I want to thank Deputy Mayor O'Leary for bringing a motion.
This is democracy and this is the way it's supposed to work.
We're not supposed to send emails and have a discussion. We're supposed to put a motion on the table, have the discussion right here in this room, vote it up, vote it down. This is the way it's supposed to work and I thank him for doing that because he stuck his neck out.
As I'm sitting here Brian, I can remember – Richard is going to remember this – I can remember a hundred years ago there was a hockey coach on council named McComb who threw out an idea at a council meeting about moving city hall down to the harbour and it was a brainstorming thing at the time and the grief that Councillor McComb went through at the time in the public was quite unfortunate and quite similar to some of the whacks that you've taken.
This is how we're supposed to consider things.

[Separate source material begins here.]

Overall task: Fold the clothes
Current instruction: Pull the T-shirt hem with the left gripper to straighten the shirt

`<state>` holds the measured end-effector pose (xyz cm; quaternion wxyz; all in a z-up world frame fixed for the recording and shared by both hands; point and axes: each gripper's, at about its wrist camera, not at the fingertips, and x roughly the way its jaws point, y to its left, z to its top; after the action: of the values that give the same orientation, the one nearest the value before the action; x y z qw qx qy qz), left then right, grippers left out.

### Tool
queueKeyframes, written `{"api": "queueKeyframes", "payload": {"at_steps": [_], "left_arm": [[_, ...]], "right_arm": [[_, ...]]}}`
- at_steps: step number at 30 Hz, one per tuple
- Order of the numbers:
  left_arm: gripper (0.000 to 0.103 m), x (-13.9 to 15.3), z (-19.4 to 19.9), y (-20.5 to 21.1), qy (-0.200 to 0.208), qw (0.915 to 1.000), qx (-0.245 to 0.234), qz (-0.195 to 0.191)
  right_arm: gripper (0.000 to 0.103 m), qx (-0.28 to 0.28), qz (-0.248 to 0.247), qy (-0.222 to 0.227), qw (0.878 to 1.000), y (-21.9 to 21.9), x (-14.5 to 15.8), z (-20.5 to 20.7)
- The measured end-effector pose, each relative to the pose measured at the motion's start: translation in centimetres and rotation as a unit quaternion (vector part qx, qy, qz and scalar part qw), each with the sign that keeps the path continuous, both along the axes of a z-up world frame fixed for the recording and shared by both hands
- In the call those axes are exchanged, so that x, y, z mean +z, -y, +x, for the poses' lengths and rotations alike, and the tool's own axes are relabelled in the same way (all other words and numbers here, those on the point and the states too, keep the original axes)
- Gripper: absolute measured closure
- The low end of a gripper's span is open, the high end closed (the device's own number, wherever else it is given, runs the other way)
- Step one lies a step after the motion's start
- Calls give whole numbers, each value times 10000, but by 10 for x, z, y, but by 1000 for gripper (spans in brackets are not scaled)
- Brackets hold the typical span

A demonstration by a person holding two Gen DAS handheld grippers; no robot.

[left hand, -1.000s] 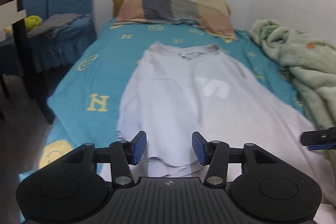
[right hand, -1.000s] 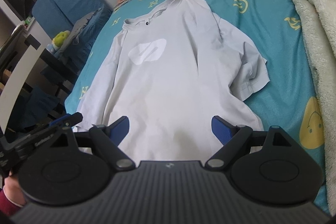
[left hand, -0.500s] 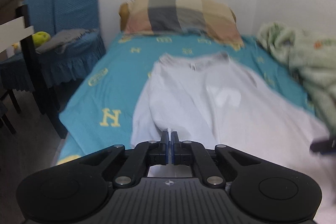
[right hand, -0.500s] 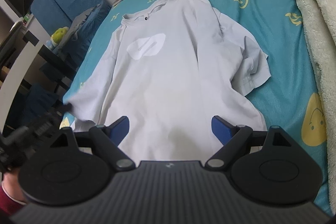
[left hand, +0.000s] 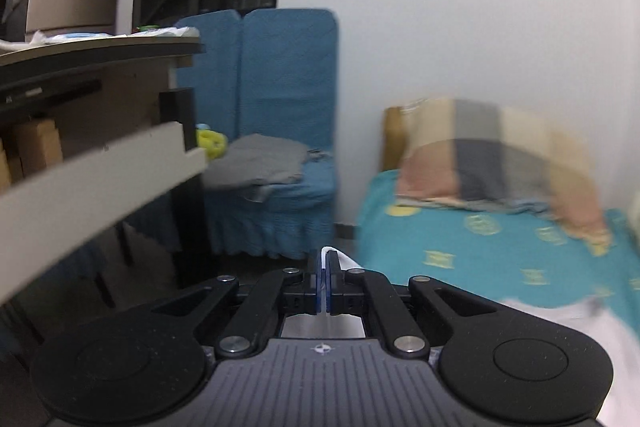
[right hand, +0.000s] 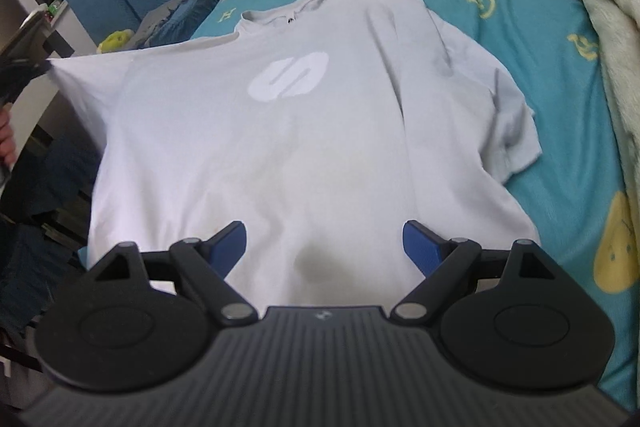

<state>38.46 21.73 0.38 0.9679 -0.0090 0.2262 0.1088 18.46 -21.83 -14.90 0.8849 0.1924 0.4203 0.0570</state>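
T-shirt (right hand: 304, 131) lies on the teal bed sheet (right hand: 520, 11) ahead of my right tongs (right hand: 324, 243), jaws apart; my left tongs (left hand: 323, 281) clamp its sleeve, a blue chair (left hand: 280, 99) beyond.

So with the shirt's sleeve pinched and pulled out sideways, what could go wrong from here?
1. The left gripper pinches only a thin edge of the shirt; the cloth could slip out.
2. The right gripper hangs open above the hem, holding nothing, so the whole shirt may drag across the bed.
3. The far sleeve lies crumpled, so a fold may trap those wrinkles.
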Motion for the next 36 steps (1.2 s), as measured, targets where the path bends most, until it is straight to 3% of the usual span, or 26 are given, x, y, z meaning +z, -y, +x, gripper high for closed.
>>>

This is how we're supposed to think about things. This is how we're supposed to move ideas forward and put the out on the table.
Council voted for it at the budget meeting simply to look at it.
I try to start everything with “How do we grow the City?” That's my thought. I believe that we have to grow our tax base and our assessment base to survive. To compete with others. Frankly. But to be able to provide the services that we want to afford. To be able to afford some of the housing that we want to afford. We have to grow our tax base. To do that, we have to attract people and I'm not sure that charging for parking and starting to be less attractive to people to move here, come and visit, fills my idea or belief or basic principle that I want to grow the City.
Growing that assessment base is a lot more than just growing. You know we talk about retention and..I can't think of what the study was...attraction and retention...part of it is retention. When we've got commercial businesses that are being reassessed and we're losing value on those because there isn't enough people going through the doors and the value of those assessments drops, then that hurts us. We've got to build a lot of houses to replace the value, assessment and taxes that we're getting from some of those commercial properties that are being adjusted through appeals. Part of that is trying to attract more people from across Grey-Bruce and Simcoe, Huron even, to come to Owen Sound to do their shopping to come – I know for a fact that people are coming from as far away as Goderich and Huron just to get their chemo treatments at the hospital and that's an attraction.
I'm all for doing a doing study, but at the end of the day, am I going to want to support the decision that may come out of this study, and I don't think that I am so I'm not in favour of doing the study if we're not going to get to the point that I'm going to vote in favour of it. So my thinking is that – everything we do, there's consequences, from every decision we make and some of them we think of and some of them we don't think of – some of them are like throwing a rock into the water, it's a ripple effect, that you hit something on the way out that you don't think about so, it's not going to matter how I vote, if I get to vote depending on the numbers on it, but those are my thoughts.